« Le sauvage » ou l’histoire de Martin, homme d’affaire retiré de son activité de création de parfums, parti vivre en Robinson Crusoé du XXe siècle sur une ile déserte au large du Venezuela et dont la vie tranquille va être immanquablement perturbée par la tornade Nelly, jeune Française fuyant un mariage contraint. Le film aurait pu s’intituler « Les Sauvages » voire « La Sauvage », tant cet adjectif décrit bien le comportement de Nelly, jeune femme rebelle qui ne recule devant rien et est prête à toutes les supercheries pour parvenir à ses fins.
La première partie du film se résume à une course-poursuite rocambolesque au cours de laquelle Nelly a à ses trousses successivement son futur mari dans un hôtel de Caracas, puis ce dernier et son ancien patron dans les rues de la capitale vénézuélienne et enfin Martin dans son ile paradisiaque. Seul un ananas coupera Nelly dans son élan. Avec la scène de l’ananas, s’ouvre la seconde partie du film qui fait place à l’histoire d’amour entre Martin et Nelly, histoire d’amour qui semble dès le départ inévitable dans ce genre de grande comédie d’aventure à la française et qui s’était déjà traduite quelques années plus tôt dans des films tels que « Mon Oncle Benjamin », ou « Le Magnifique ».

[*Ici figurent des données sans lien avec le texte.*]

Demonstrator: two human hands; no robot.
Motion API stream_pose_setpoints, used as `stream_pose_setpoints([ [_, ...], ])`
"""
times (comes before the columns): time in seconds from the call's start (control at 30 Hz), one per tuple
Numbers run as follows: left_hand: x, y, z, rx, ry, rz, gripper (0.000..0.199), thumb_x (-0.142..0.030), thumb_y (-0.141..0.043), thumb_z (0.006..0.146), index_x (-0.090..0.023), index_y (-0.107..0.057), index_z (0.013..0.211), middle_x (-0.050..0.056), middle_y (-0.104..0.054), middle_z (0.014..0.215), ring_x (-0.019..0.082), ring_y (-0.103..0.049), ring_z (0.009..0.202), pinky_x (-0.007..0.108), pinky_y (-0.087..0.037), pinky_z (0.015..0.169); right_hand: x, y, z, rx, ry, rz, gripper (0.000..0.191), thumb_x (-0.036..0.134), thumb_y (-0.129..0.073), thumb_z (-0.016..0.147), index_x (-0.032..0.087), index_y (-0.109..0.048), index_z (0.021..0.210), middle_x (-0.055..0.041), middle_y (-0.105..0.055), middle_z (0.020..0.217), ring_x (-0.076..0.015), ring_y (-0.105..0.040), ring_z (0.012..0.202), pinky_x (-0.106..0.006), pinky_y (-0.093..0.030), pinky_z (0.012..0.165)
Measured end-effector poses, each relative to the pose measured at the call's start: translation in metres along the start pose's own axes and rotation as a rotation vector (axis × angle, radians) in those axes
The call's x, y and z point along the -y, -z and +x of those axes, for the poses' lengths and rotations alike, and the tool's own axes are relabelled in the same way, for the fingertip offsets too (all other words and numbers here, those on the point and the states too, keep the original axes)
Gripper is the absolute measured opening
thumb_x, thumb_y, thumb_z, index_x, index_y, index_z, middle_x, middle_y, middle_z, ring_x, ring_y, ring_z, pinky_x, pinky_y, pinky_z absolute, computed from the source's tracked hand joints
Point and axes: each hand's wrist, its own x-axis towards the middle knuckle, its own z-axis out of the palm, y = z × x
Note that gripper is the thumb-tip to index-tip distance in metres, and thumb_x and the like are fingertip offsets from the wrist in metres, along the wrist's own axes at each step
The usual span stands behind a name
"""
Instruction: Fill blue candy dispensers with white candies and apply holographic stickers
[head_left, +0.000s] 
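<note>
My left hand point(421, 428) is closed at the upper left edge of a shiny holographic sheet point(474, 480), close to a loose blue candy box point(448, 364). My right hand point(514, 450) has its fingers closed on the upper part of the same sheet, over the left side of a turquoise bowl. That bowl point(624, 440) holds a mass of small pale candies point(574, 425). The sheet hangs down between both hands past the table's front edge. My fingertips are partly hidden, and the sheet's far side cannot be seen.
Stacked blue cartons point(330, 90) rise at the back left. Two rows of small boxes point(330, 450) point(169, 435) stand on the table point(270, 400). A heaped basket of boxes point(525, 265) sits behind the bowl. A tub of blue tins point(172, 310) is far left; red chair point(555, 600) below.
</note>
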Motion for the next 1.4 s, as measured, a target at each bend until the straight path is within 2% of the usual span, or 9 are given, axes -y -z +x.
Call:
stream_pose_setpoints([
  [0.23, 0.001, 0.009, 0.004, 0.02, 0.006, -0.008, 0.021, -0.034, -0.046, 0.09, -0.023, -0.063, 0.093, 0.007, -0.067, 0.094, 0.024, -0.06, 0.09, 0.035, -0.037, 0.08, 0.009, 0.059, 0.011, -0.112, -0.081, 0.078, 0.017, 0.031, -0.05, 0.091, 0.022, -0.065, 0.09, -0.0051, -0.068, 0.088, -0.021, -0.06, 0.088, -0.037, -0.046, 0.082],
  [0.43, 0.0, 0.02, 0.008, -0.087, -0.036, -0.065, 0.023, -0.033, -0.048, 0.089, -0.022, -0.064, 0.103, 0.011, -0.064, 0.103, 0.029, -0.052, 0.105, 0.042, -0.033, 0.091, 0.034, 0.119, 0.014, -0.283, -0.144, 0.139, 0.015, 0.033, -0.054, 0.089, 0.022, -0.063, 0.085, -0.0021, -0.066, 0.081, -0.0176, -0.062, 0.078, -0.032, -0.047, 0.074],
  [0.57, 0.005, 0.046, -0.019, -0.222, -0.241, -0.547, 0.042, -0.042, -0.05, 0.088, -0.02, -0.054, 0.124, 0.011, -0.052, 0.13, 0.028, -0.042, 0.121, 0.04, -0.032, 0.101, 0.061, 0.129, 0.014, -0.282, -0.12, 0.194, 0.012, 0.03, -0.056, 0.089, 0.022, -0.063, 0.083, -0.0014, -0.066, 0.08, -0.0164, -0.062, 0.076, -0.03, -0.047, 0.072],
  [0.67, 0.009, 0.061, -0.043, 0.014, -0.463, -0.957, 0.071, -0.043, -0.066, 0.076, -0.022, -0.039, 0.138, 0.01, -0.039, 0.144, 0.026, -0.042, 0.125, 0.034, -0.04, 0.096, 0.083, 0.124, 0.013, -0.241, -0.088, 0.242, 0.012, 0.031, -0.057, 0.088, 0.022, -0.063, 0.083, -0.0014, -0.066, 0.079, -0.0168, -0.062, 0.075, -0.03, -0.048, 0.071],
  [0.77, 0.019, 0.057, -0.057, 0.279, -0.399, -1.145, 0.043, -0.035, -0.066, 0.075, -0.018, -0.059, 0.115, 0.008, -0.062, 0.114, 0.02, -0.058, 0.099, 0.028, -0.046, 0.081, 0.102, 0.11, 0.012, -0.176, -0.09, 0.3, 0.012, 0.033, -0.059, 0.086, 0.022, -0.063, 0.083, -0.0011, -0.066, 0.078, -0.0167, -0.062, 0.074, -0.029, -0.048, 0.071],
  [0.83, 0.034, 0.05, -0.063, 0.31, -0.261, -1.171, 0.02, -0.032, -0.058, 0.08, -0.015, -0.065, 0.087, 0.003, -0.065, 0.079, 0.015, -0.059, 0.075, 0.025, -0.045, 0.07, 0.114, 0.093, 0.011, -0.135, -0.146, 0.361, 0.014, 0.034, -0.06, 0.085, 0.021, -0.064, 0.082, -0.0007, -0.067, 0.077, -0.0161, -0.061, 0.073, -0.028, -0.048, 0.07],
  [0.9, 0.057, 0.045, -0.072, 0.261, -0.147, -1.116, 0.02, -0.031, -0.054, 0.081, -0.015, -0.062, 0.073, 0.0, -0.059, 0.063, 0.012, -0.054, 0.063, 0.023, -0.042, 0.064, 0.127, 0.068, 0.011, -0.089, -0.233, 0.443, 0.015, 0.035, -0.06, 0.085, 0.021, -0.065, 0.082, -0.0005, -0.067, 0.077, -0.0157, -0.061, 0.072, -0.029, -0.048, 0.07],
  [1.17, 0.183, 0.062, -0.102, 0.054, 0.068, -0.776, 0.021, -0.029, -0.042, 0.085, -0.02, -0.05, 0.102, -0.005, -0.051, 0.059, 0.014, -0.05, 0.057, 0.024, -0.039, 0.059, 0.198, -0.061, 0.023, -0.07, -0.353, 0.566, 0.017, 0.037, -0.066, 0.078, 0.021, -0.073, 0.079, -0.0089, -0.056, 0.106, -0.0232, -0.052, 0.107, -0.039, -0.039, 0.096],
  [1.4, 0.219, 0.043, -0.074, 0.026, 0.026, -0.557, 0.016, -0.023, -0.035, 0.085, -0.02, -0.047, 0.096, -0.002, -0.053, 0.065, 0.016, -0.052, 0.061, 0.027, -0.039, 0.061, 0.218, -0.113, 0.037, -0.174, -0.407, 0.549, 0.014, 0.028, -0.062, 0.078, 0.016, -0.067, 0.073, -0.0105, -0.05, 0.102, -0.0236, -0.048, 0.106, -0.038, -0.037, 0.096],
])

La musique de Michel Legrand, les dialogues de Jean-Loup Dabadie ainsi que la fluidité du montage et de la mise en scène donnent au film son rythme endiablé. Les scènes se succèdent sans que le spectateur ait le temps de reprendre son souffle. Ce rythme endiablé est ce qui a fait la marque de fabrique des films de Jean-Paul Rappeneau et qu’on retrouve dans « Tout feu, tout flamme », « Cyrano de Bergerac » ou « Bon voyage ». On regrettera en revanche, la partie « business » du film, qui, si elle permet de mieux comprendre le personnage de Martin en explorant son passé et en justifiant son aversion pour l’aspect matériel et pécunier de chaque chose, casse quelque peu le rythme du film et atténue le caractère poétique et le côté exotique de l’histoire d’amour entre Martin et Nelly.

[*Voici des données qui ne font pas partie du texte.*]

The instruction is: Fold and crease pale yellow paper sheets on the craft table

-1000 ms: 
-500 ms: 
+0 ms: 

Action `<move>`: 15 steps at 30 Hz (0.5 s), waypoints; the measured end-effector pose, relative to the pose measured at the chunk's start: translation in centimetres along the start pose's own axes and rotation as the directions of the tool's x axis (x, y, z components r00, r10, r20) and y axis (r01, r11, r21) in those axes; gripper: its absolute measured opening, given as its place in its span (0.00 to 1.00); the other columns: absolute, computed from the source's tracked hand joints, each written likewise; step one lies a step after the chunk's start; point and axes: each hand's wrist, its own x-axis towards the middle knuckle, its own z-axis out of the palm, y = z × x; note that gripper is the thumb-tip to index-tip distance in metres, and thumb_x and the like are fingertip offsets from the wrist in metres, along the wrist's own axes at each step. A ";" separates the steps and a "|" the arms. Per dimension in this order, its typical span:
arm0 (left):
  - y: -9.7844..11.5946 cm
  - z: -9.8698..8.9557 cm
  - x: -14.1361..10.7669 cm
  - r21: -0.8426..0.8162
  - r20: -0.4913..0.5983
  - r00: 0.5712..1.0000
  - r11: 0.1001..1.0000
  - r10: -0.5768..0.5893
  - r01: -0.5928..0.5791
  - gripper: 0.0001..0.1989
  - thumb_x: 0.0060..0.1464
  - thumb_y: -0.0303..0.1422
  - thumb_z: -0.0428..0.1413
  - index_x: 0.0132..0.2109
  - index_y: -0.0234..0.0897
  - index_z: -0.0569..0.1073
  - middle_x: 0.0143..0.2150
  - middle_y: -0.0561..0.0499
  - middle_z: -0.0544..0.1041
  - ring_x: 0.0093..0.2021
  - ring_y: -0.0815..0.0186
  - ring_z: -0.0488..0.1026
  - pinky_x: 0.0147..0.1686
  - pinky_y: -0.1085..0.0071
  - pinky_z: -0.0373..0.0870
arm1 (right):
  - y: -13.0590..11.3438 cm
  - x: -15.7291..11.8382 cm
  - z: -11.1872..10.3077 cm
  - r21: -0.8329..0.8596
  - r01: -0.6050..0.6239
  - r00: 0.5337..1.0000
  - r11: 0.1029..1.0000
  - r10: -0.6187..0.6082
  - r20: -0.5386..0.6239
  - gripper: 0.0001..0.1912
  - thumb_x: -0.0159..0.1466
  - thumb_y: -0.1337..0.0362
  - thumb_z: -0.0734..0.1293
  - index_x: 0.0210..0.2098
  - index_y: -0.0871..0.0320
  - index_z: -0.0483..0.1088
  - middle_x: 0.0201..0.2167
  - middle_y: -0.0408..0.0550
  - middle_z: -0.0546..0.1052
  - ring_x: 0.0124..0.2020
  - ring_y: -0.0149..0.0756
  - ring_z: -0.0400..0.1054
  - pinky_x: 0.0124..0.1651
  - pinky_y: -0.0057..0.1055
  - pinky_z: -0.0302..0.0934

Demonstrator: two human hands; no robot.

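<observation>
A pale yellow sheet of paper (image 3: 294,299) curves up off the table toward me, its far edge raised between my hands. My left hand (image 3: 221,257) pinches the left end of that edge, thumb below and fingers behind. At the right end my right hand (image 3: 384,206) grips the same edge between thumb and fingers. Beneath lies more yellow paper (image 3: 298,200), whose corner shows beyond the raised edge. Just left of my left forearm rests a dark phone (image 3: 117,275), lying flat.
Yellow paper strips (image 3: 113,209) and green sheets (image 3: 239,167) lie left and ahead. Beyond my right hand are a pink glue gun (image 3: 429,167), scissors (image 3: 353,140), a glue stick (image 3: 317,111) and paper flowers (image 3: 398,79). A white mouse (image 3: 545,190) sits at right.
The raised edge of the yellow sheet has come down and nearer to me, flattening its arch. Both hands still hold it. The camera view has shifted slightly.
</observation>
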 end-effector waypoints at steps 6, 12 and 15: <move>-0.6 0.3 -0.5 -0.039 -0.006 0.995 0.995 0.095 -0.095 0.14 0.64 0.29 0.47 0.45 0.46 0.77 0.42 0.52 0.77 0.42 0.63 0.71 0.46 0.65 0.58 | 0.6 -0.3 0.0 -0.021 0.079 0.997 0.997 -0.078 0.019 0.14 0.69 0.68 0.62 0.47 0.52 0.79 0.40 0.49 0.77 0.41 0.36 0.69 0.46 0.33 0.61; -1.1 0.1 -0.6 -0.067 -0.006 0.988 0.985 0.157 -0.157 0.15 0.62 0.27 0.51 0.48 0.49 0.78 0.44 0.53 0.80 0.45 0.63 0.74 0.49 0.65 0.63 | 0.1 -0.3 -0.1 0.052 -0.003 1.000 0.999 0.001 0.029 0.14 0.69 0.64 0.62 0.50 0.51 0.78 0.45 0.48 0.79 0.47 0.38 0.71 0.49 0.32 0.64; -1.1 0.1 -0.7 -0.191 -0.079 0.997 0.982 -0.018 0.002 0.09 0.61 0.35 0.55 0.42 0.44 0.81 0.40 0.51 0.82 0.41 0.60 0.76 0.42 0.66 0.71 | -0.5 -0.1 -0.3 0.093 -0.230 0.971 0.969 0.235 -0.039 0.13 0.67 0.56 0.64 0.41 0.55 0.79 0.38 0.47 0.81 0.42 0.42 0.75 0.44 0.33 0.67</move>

Film destiné au grand public, « Le sauvage » n’échappe pas à quelques scènes comiques façon « tarte à la crème », le meilleur exemple étant sans doute le saut à pieds joints dans le « Lautrec ». Ce côté « grand public » n’empêche toutefois pas le film de jongler habilement entre quatre langues (français, espagnol, anglais, italien) donnant ainsi beaucoup de crédibilité à cette aventure déroutante tournée sous le soleil du Venezuela, chose que ne parviendra pas à faire, par exemple, quelques années plus tard Francis Veber avec « La chèvre » dans lequel tous les personnages mexicains sont parfaitement francophones.
Autre aspect soigné du film : l’interprétation d’Yves Montand et de Catherine Deneuve. Leur duo fait de tensions et de complicité entre deux personnages aux objectifs aussi dissemblables, est une réussite. Deneuve, s’en sort très bien dans un registre comique auquel elle était peu habituée. Son personnage n’est d’ailleurs pas sans rappeler celui de Julie Roussel qu’elle interpréta quelques années plus tôt dans la « Sirène du Mississipi » de Truffaut : même obsession pour l’argent, même fuite en avant, même capacité d’usurpation, même facilité à se laisser soudainement subjuguer par l’amour…
Le film n’a pas pris une ride, bien au contraire. La frugalité du personnage de Martin vivant au contact direct de la nature loin des gratte-ciels de Manhattan, qui symboliseraient aujourd’hui la mondialisation, lui donne un côté fable écologiste très en phase avec l’air du temps. On quitte cette escapade d’1h45 avec un sentiment de bonheur et d’exotisme, l’esprit encore envahi par la couleur turquoise de la mer des Caraïbes, la musique de Michel Legrand et les dialogues de Jean-Loup Dabadie.